→ REQUIRED WORK
Search the records for the word "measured" and report each line that has it.

→ TASK DATA
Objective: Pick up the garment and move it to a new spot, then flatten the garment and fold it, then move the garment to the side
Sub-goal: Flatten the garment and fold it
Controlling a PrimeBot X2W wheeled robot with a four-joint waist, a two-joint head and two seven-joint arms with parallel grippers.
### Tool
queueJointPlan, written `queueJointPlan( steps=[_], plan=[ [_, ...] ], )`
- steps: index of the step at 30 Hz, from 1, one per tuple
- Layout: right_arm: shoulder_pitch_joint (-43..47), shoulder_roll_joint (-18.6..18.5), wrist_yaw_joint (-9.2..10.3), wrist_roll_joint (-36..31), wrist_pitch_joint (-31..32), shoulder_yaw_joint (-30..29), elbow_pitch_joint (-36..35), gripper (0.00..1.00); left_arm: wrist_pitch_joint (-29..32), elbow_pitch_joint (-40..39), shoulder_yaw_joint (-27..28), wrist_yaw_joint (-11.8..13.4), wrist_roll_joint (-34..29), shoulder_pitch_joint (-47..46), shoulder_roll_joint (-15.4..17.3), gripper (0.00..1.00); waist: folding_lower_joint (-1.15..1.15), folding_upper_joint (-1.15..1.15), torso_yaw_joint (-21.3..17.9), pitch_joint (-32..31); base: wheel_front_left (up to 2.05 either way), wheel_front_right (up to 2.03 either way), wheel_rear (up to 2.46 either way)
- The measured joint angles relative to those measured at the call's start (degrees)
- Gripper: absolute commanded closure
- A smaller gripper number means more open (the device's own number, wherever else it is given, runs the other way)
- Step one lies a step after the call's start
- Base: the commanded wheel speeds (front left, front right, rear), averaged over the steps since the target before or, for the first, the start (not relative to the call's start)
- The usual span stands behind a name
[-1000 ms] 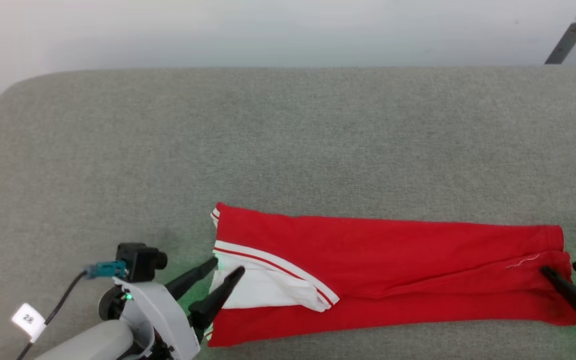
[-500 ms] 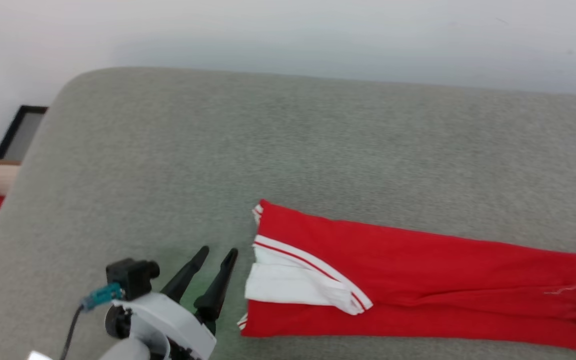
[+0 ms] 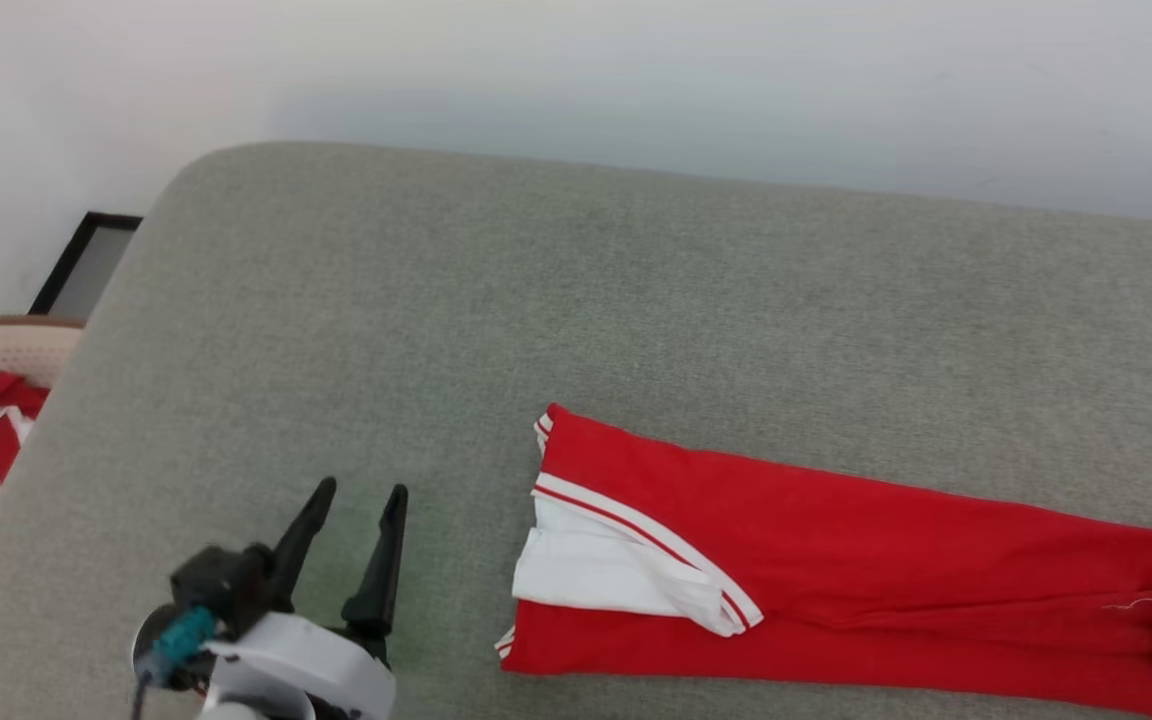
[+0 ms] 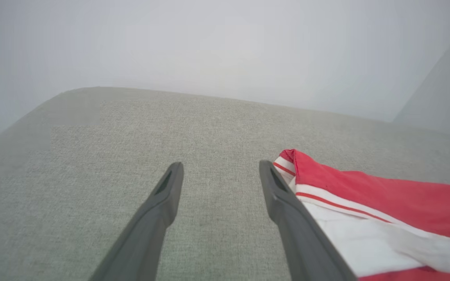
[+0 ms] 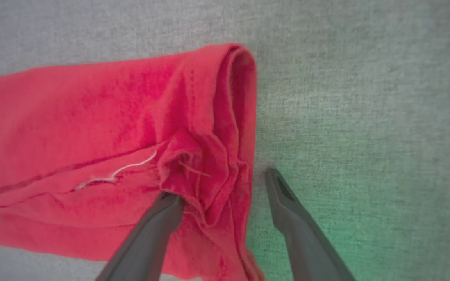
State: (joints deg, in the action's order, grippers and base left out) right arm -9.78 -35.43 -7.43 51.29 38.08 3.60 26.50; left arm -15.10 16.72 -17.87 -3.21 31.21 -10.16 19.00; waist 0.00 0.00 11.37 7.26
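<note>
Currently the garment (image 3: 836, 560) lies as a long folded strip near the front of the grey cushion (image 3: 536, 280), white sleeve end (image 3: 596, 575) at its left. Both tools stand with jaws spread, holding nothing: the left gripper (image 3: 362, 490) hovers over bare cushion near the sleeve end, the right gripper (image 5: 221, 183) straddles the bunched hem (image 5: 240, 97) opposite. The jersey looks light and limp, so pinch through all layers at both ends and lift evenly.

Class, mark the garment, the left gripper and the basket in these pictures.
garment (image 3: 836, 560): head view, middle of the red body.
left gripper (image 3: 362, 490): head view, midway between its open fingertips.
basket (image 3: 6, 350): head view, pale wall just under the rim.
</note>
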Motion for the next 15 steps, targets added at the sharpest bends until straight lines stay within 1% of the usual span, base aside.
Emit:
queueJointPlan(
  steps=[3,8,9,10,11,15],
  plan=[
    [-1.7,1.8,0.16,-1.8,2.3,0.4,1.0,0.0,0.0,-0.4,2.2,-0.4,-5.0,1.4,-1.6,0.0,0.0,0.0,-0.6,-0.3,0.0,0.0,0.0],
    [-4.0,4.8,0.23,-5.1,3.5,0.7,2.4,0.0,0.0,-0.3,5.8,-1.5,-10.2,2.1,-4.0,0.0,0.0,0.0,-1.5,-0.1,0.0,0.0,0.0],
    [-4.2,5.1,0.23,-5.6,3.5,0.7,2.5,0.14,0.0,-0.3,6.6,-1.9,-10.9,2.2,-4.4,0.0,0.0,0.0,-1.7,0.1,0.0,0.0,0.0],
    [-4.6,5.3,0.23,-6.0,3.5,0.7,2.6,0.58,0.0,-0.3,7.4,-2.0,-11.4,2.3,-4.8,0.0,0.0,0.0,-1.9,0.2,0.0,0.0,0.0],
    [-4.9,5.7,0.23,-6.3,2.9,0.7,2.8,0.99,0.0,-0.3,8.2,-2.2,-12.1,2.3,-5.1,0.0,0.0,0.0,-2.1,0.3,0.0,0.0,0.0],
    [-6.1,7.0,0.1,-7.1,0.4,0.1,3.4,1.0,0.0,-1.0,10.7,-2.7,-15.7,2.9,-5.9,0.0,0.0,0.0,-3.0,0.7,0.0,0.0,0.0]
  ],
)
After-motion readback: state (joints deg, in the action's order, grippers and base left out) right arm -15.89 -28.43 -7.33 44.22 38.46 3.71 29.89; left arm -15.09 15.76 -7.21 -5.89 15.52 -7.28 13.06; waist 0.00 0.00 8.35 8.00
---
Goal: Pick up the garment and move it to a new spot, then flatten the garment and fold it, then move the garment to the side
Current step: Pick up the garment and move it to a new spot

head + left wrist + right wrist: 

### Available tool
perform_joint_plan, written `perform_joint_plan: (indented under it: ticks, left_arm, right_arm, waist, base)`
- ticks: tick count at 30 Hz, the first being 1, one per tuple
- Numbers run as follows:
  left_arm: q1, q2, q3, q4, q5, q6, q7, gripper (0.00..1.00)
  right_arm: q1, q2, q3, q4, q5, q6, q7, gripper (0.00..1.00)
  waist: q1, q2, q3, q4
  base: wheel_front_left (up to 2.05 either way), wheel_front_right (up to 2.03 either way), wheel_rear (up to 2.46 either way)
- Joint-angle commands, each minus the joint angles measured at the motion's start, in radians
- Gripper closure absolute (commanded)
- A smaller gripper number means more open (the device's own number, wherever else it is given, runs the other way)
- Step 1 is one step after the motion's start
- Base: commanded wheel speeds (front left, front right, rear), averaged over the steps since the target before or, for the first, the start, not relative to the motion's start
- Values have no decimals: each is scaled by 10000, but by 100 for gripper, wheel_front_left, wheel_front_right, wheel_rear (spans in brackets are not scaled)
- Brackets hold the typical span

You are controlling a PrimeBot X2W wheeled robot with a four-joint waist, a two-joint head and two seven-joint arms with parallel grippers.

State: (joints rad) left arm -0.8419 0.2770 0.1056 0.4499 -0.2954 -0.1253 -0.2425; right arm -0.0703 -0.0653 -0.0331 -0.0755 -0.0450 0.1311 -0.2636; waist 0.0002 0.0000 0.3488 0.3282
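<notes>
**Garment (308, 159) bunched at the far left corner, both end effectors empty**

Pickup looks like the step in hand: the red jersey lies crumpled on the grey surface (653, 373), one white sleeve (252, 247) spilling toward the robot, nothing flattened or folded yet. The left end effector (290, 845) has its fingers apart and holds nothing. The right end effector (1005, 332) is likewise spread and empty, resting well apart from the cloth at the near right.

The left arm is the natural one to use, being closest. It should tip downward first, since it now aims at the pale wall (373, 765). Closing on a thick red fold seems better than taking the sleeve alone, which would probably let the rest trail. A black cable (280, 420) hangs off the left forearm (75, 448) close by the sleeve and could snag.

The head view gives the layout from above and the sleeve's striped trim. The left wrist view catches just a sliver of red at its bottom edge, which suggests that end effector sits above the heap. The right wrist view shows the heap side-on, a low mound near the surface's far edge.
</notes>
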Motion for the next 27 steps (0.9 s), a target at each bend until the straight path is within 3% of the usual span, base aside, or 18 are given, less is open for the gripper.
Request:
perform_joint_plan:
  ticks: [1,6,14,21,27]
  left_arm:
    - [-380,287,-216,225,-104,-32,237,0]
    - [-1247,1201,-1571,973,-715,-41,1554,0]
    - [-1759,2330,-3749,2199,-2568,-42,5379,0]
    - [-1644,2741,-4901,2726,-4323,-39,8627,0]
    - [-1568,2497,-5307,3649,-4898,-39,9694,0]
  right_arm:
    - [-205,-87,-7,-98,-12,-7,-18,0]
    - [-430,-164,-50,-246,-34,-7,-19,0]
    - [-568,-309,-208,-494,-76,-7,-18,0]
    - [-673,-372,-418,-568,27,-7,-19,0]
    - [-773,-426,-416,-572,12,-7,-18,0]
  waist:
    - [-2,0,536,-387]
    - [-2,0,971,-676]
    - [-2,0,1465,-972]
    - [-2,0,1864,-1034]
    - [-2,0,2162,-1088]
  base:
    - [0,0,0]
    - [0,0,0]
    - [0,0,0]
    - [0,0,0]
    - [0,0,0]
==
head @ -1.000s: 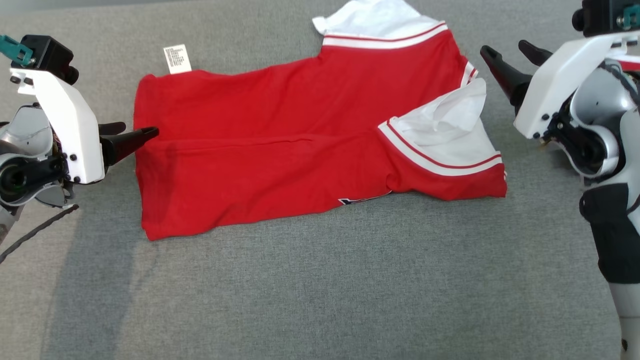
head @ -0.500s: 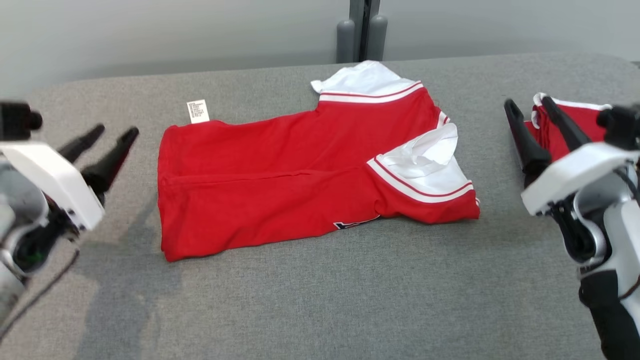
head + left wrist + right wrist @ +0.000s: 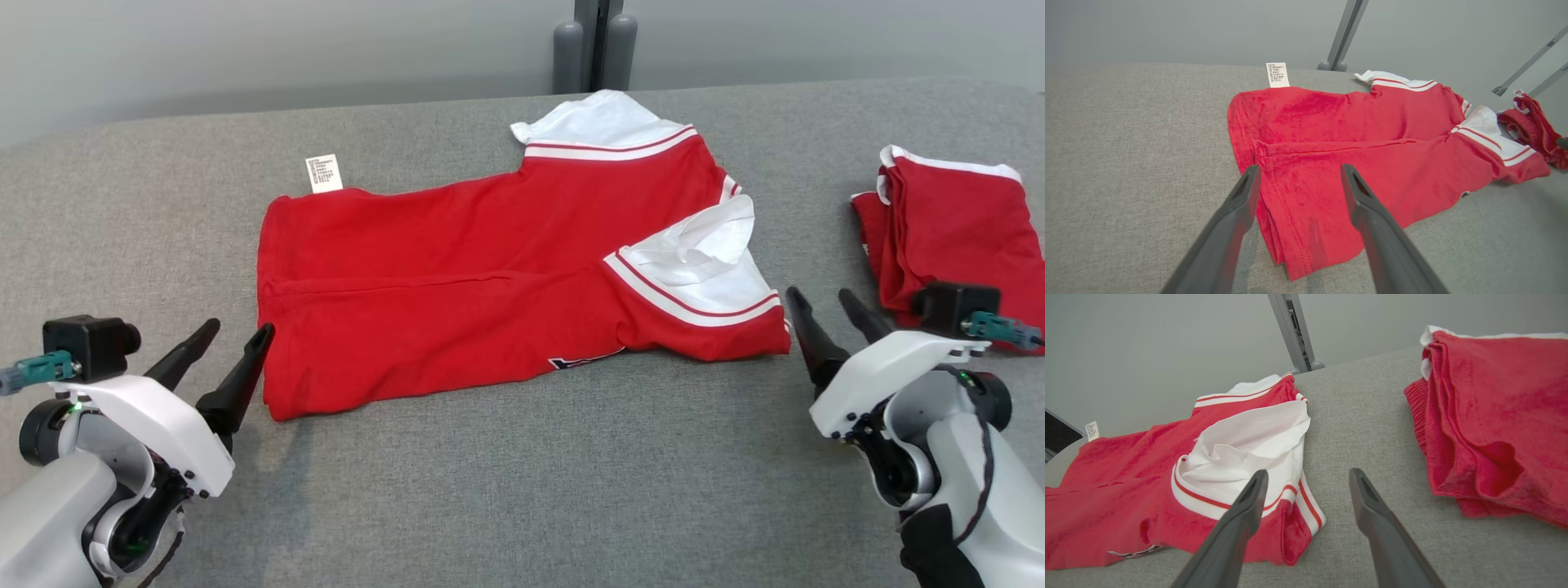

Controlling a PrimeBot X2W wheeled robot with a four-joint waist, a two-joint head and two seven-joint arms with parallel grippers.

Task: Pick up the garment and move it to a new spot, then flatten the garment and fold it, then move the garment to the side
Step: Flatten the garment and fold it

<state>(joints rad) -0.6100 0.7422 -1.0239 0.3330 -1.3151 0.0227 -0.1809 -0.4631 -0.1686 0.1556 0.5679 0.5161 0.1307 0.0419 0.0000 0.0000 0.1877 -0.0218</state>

→ OUTPUT OF THE TASK
- The measured joint angles relative to those measured at the call's start (degrees)
- Joint-angle commands, each minus the joint angles measured at the motion's start, in radians

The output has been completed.